Recently, popularity and consumer demand for low-alcohol and alcohol-free versions of beverages such as beer, wine, spirits, and cocktails has increased [1,2]^[1][2]. In a period of increasing awareness of alcohol-related health risks, the emphasis has been placed on beverages that help to protect and improve health conditions. Numerous acute and long-term harmful effects of alcohol use have been reported in the literature. Acute effects of alcohol consumption include, in particular, the noticeable impact on the central nervous system (CNS) including drowsiness, slurred speech, poor judgment, irrational behaviour, euphoria, and reduced sensory and motor abilities ^[3]. Confusion, stupor, coma, and ultimately death are the result of sustained elevation of ethanol concentrations in the CNS. Other acute effects are gastric mucosa irritation and suppression of myocardial contractility, as well as inhibition of antidiuretic hormone function, leading to increased diuresis and accompanying dehydration.

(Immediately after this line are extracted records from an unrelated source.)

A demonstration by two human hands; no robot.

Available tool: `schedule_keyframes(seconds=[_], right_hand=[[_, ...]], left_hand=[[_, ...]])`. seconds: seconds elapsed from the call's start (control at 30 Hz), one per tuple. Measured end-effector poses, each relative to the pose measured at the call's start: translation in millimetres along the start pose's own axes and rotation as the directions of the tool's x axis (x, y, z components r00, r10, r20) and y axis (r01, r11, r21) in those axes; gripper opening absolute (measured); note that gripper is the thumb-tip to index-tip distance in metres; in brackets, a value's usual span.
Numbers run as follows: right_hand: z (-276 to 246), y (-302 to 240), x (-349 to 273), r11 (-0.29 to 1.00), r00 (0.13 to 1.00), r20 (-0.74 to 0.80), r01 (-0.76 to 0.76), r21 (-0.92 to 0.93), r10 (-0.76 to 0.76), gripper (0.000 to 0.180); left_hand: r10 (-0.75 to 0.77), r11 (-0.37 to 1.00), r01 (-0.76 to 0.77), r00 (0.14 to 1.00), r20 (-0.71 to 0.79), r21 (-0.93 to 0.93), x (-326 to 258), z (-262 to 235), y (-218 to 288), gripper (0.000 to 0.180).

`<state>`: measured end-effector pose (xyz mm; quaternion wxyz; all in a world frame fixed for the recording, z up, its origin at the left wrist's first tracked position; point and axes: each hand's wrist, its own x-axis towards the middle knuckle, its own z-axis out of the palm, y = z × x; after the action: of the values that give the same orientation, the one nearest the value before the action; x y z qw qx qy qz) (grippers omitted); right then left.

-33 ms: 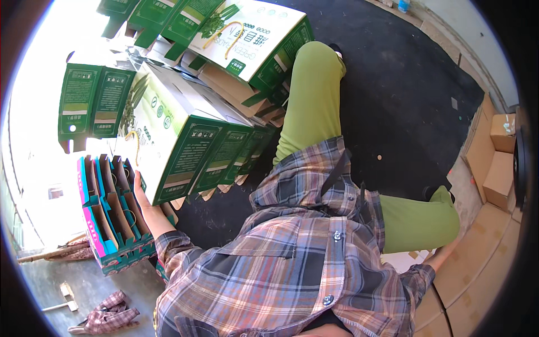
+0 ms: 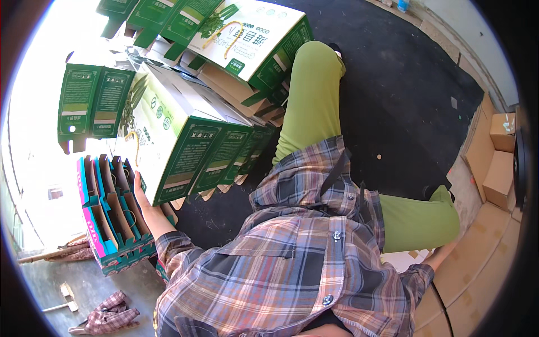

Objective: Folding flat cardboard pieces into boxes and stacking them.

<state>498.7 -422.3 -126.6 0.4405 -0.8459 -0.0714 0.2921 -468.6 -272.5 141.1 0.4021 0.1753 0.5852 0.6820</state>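
Observation:
At the left, my left hand (image 2: 147, 209) is against the near lower corner of a green-and-white carton (image 2: 163, 126) with a yellow cord handle. One finger runs up its white face; the other fingers are partly hidden by the box. More green cartons stand in a row behind that one. My right hand (image 2: 444, 254) is low at the right, beside my bent leg and next to the brown cardboard boxes (image 2: 477, 241); its fingers are hidden. A white patterned piece (image 2: 401, 260) shows between my leg and right sleeve.
A teal-and-pink divided carton (image 2: 115, 219) stands left of my left hand. Another green-and-white carton (image 2: 255, 42) lies farther ahead. Dark matting (image 2: 398, 112) covers the floor. A mallet-like tool (image 2: 68, 297) and plaid cloth (image 2: 109, 314) lie at lower left.

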Motion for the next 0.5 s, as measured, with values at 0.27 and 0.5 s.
schedule_keyframes(seconds=[0.27,0.5], right_hand=[[55,-52,-110,0.882,0.997,-0.06,-0.072,-0.465,0.05,0.03],[49,70,-57,0.868,0.957,-0.249,0.008,-0.497,-0.152,0.023]], left_hand=[[0.545,0.632,-0.373,0.837,-0.047,0.679,-130,118,-12,0.051],[0.688,-0.538,0.074,0.614,0.386,0.84,12,106,52,0.048]])
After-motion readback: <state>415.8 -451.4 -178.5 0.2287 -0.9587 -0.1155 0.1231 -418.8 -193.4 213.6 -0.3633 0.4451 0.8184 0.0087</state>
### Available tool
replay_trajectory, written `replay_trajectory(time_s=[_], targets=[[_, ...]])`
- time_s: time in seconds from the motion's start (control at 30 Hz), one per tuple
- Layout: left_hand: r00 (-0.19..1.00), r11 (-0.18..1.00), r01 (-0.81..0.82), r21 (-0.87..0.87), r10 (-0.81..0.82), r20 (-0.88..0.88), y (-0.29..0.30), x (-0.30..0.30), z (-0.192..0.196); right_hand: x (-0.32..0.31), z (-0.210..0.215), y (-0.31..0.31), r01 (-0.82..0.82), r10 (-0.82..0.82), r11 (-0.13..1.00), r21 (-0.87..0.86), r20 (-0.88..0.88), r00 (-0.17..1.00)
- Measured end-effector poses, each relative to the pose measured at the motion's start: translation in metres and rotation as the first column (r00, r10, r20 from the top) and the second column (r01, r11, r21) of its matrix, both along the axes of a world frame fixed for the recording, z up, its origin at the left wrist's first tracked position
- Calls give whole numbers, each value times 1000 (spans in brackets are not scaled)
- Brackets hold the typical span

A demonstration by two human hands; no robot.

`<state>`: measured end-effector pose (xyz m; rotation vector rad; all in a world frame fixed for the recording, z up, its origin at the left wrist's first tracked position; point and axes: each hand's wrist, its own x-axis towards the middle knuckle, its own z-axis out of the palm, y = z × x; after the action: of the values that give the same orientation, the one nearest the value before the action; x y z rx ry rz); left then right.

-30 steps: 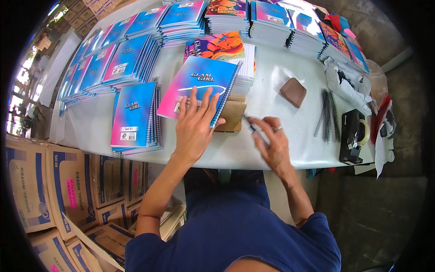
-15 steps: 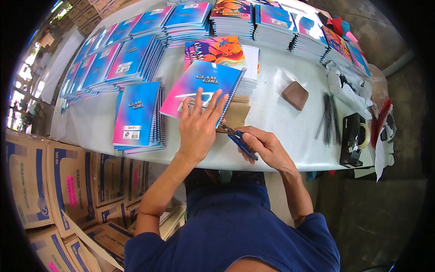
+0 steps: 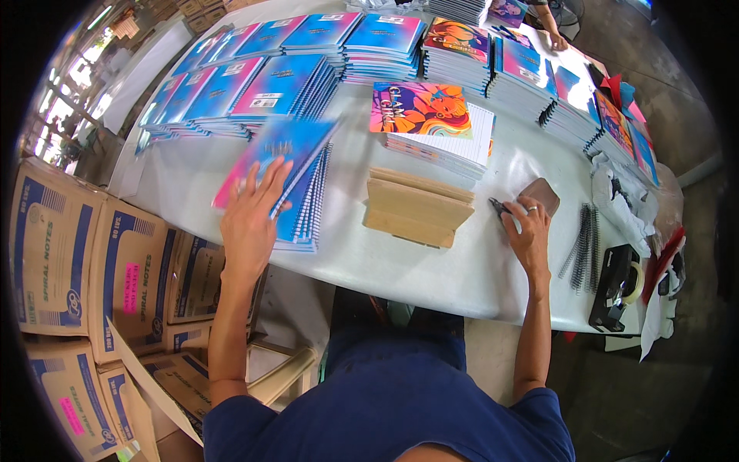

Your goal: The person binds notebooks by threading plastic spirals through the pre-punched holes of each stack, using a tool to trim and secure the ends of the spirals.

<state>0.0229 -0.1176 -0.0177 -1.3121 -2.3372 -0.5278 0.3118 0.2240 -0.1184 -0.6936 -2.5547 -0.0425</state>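
Blue notebook [image 3: 281,165] under flat open left hand [image 3: 250,219]: square onto stack [image 3: 304,223]; right hand [image 3: 527,231] gripping dark tool [image 3: 499,206].

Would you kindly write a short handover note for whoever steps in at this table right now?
Left hand: open, palm flat on a blue-and-pink spiral notebook atop the near stack.
Right hand: holds a small dark tool, beside a brown pad.
Brown card sheets lie mid-table; a colourful cover tops a stack of lined pages; loose black spiral coils sit at the right.
Done: many bound notebooks stacked along the far edge.
Left: the lined pages show no coil.
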Motion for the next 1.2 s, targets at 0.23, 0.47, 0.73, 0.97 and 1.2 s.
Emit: replay_trajectory(time_s=[0.23, 0.47, 0.73, 0.97, 1.2], targets=[[939, 955, 71, 289, -162, 303, -51, -33, -13, -98, 79, -53, -393, 193, 866, -309, -518, 833], [371, 477, 301, 826, -856, 359, -61, -87, -11, -189, 94, -109, -920, 607, 203, -336, -694, 387], [80, 634, -309, 708, -725, 684, -45, -133, -8, -212, 110, -183, -861, 809, 503, 69, -389, 441], [305, 931, -86, 356, -315, 899, -46, -157, -86, -218, 108, -97, -563, 540, 661, -496, -207, 816], [606, 985, 2, 174, -140, 783, -36, -167, -88, -195, 31, 60, 383, -385, 919, -91, -1, 923]])
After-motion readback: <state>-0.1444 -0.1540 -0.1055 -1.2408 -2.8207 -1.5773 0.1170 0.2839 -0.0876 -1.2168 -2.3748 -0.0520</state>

Among the long-term effects of alcohol are liver damage, cancers, alcohol dependence, loss of memory, dyslipidaemia, cardiomyopathy, and iron and folate deficiency anaemias [3,4,5]^[3][4][5]. Taking into consideration these potential health risks of alcohol consumption, an acceptable daily intake (ADI) value of 2.6 g/day has been recommended ^[6], and low-risk drinking guidelines are available ^[7].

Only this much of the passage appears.